- **Task description**
Repeat all the records, precisely as given.

┄┄┄┄┄┄┄┄┄┄

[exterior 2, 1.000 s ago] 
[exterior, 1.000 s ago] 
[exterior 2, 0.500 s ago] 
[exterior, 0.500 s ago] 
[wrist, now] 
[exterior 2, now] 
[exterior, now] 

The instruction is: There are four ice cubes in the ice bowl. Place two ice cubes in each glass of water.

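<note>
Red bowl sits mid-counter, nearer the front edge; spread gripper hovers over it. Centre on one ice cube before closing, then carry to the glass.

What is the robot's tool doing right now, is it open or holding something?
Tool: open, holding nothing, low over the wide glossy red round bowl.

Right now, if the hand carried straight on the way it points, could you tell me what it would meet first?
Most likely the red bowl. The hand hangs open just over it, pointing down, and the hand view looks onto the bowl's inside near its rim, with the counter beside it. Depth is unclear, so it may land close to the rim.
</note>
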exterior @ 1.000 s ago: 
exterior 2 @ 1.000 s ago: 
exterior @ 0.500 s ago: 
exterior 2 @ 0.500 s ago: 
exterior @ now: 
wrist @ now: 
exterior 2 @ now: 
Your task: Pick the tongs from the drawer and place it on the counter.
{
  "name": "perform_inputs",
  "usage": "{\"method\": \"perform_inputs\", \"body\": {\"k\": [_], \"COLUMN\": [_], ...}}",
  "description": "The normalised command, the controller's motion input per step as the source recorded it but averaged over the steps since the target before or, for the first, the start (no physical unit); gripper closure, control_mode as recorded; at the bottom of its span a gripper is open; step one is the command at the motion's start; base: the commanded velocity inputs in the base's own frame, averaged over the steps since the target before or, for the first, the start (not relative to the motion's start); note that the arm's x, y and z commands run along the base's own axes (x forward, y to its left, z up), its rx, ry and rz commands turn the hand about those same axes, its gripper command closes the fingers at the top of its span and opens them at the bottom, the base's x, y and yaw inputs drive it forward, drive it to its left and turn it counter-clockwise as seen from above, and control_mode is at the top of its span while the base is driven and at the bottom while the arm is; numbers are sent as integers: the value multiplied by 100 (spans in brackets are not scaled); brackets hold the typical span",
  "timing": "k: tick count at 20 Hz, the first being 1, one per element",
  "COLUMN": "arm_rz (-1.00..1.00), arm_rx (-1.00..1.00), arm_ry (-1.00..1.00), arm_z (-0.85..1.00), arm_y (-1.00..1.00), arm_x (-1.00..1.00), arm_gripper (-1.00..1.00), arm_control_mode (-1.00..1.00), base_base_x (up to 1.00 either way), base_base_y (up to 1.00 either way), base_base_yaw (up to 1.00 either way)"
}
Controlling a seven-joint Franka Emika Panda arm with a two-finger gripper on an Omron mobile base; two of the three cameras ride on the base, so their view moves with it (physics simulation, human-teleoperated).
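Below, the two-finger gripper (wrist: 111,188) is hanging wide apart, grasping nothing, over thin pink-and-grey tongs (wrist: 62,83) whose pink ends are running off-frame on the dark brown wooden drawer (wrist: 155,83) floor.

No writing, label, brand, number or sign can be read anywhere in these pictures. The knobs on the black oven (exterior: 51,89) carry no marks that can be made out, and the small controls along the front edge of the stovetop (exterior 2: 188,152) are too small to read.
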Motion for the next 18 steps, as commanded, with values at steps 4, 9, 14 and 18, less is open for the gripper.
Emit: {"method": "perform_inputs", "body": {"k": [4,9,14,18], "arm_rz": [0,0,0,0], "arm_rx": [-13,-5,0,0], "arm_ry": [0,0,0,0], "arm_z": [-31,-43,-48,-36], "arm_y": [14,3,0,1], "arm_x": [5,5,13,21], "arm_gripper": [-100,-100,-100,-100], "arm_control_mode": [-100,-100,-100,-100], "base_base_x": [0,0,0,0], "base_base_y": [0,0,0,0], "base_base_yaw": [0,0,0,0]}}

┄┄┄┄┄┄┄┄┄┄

- **Answer**
[exterior 2, 1.000 s ago] 
[exterior, 1.000 s ago] 
[exterior 2, 0.500 s ago] 
[exterior, 0.500 s ago] 
[wrist, now] 
[exterior 2, now] 
[exterior, now] 

The instruction is: There are four ice cubes in the ice bowl. Place two ice cubes in each glass of water.

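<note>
Red bowl sits mid-counter, nearer the front edge; spread gripper hovers over it. Centre on one ice cube before closing, then carry to the glass.

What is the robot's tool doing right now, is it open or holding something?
Tool: open, holding nothing, low over the wide glossy red round bowl.

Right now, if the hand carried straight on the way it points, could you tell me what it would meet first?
Most likely the red bowl. The hand hangs open just over it, pointing down, and the hand view looks onto the bowl's inside near its rim, with the counter beside it. Depth is unclear, so it may land close to the rim.
</note>
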exterior @ 1.000 s ago: 
exterior 2 @ 1.000 s ago: 
exterior @ 0.500 s ago: 
exterior 2 @ 0.500 s ago: 
exterior @ now: 
wrist @ now: 
exterior 2 @ now: 
Your task: Pick the tongs from the drawer and place it on the counter.
{
  "name": "perform_inputs",
  "usage": "{\"method\": \"perform_inputs\", \"body\": {\"k\": [_], \"COLUMN\": [_], ...}}",
  "description": "The normalised command, the controller's motion input per step as the source recorded it but averaged over the steps since the target before or, for the first, the start (no physical unit); gripper closure, control_mode as recorded; at the bottom of its span a gripper is open; step one is the command at the motion's start; base: the commanded velocity inputs in the base's own frame, averaged over the steps since the target before or, for the first, the start (not relative to the motion's start); note that the arm's x, y and z commands run along the base's own axes (x forward, y to its left, z up), its rx, ry and rz commands turn the hand about those same axes, its gripper command closes the fingers at the top of its span and opens them at the bottom, the base's x, y and yaw inputs drive it forward, drive it to its left and turn it counter-clockwise as seen from above, and control_mode is at the top of its span while the base is driven and at the bottom while the arm is; numbers are sent as integers: the value multiplied by 100 (spans in brackets are not scaled); brackets hold the typical span",
  "timing": "k: tick count at 20 Hz, the first being 1, one per element",
  "COLUMN": "arm_rz (-1.00..1.00), arm_rx (-1.00..1.00), arm_ry (-1.00..1.00), arm_z (-0.85..1.00), arm_y (-1.00..1.00), arm_x (-1.00..1.00), arm_gripper (-1.00..1.00), arm_control_mode (-1.00..1.00), base_base_x (up to 1.00 either way), base_base_y (up to 1.00 either way), base_base_yaw (up to 1.00 either way)"
}
Controlling a seven-joint Franka Emika Panda arm with a two-finger gripper on an Omron mobile base; two of the three cameras ride on the base, so their view moves with it (physics simulation, human-teleoperated).
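Below, the two-finger gripper (wrist: 111,188) is hanging wide apart, grasping nothing, over thin pink-and-grey tongs (wrist: 62,83) whose pink ends are running off-frame on the dark brown wooden drawer (wrist: 155,83) floor.

No writing, label, brand, number or sign can be read anywhere in these pictures. The knobs on the black oven (exterior: 51,89) carry no marks that can be made out, and the small controls along the front edge of the stovetop (exterior 2: 188,152) are too small to read.
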Motion for the next 18 steps, as commanded, with values at steps 4, 9, 14 and 18, less is open for the gripper.
Emit: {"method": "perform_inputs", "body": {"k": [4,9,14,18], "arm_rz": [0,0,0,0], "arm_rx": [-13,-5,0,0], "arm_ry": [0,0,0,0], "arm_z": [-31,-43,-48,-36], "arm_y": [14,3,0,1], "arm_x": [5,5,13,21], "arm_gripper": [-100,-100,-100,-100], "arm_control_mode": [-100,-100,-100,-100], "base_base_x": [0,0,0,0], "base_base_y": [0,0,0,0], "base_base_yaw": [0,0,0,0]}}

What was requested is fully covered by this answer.